### [Work to be completed]
Check every line below for the word "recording" and copy the ones that have it.

### [Source data]
——

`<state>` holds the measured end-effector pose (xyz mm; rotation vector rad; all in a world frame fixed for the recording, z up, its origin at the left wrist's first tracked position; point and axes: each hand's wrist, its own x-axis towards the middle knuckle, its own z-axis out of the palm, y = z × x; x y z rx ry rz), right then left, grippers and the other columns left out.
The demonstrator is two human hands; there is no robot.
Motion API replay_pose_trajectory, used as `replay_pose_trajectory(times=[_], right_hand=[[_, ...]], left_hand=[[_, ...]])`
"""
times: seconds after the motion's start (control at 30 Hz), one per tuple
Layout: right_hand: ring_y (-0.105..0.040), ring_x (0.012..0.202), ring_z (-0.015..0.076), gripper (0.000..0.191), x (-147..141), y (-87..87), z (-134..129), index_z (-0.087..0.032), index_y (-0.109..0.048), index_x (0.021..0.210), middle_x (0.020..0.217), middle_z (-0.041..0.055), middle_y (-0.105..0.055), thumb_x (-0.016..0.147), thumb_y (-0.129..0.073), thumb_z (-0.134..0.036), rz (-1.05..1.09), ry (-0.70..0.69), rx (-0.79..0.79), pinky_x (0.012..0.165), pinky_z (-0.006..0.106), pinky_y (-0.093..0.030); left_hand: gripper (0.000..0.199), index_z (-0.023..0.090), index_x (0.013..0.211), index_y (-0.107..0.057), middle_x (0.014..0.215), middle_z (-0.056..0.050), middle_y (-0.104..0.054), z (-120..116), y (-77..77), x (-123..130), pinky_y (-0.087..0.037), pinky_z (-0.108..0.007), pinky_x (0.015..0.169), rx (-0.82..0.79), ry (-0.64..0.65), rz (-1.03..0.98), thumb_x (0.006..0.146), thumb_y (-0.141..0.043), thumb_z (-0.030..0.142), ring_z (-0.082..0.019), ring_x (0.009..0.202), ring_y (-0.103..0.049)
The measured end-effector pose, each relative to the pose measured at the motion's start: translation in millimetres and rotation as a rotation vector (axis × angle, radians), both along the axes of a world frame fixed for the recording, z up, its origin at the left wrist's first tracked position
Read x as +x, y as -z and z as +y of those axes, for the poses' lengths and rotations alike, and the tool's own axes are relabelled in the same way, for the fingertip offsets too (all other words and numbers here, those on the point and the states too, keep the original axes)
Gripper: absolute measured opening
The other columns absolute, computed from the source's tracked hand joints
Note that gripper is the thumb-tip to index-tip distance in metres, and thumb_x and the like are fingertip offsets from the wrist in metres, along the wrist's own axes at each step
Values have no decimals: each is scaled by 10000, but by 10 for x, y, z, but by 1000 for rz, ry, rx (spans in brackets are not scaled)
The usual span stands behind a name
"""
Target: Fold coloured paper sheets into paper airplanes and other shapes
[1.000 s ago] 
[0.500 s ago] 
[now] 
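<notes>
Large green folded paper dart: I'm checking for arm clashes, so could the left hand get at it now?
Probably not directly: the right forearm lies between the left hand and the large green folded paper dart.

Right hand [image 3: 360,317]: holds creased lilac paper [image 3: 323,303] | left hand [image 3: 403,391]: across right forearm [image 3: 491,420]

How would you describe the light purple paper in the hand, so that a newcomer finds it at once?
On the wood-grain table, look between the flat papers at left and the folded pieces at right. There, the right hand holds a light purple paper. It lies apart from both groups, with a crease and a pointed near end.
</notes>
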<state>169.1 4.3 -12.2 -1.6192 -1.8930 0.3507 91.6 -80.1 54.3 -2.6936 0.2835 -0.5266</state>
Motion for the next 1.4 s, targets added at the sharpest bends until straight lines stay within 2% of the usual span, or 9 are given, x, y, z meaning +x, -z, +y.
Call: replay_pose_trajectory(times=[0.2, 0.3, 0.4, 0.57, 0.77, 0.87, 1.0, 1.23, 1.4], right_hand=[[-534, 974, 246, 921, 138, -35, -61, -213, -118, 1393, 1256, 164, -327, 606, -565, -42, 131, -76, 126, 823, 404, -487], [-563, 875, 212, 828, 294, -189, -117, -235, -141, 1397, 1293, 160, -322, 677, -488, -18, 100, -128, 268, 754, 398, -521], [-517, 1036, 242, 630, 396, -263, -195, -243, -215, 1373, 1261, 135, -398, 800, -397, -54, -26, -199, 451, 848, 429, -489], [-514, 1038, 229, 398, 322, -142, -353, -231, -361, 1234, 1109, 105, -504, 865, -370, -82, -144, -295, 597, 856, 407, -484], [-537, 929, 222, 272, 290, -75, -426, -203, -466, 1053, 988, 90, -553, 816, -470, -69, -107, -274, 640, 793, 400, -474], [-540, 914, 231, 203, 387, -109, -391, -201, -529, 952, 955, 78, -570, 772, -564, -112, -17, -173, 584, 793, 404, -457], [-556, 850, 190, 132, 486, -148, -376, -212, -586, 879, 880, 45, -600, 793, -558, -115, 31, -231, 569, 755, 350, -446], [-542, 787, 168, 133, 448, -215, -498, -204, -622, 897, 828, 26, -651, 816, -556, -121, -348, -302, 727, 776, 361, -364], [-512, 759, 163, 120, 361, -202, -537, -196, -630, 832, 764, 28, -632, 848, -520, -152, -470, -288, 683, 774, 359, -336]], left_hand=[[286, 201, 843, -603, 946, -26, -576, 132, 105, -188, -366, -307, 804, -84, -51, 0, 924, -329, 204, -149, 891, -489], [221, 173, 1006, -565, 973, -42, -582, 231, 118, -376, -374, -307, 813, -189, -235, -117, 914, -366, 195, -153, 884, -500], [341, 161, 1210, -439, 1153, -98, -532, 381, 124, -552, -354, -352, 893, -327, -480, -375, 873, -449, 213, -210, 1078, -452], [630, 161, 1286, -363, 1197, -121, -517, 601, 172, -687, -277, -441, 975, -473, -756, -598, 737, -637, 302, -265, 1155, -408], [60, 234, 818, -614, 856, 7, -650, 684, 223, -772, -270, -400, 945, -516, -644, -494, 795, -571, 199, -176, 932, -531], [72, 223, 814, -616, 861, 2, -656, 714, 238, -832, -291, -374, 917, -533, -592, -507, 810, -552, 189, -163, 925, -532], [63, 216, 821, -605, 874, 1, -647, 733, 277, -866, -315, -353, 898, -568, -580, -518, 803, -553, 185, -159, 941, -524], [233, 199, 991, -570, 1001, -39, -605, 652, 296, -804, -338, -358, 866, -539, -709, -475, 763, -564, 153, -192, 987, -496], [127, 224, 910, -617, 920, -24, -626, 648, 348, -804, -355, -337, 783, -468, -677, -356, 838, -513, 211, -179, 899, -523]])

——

### [Answer to this task]
`<state>` holds the measured end-effector pose (xyz mm; rotation vector rad; all in a world frame fixed for the recording, z up, its origin at the left wrist's first tracked position; point and axes: each hand's wrist, its own x-axis towards the middle knuckle, its own z-axis out of the palm, y = z × x; x y z rx ry rz), right then left, grippers and the other columns left out.
The measured end-effector pose, each relative to the pose measured at the motion's start: translation in millimetres and rotation as a rotation vector (axis × angle, radians), both along the axes of a world frame fixed for the recording, z up, its origin at the left wrist's first tracked position

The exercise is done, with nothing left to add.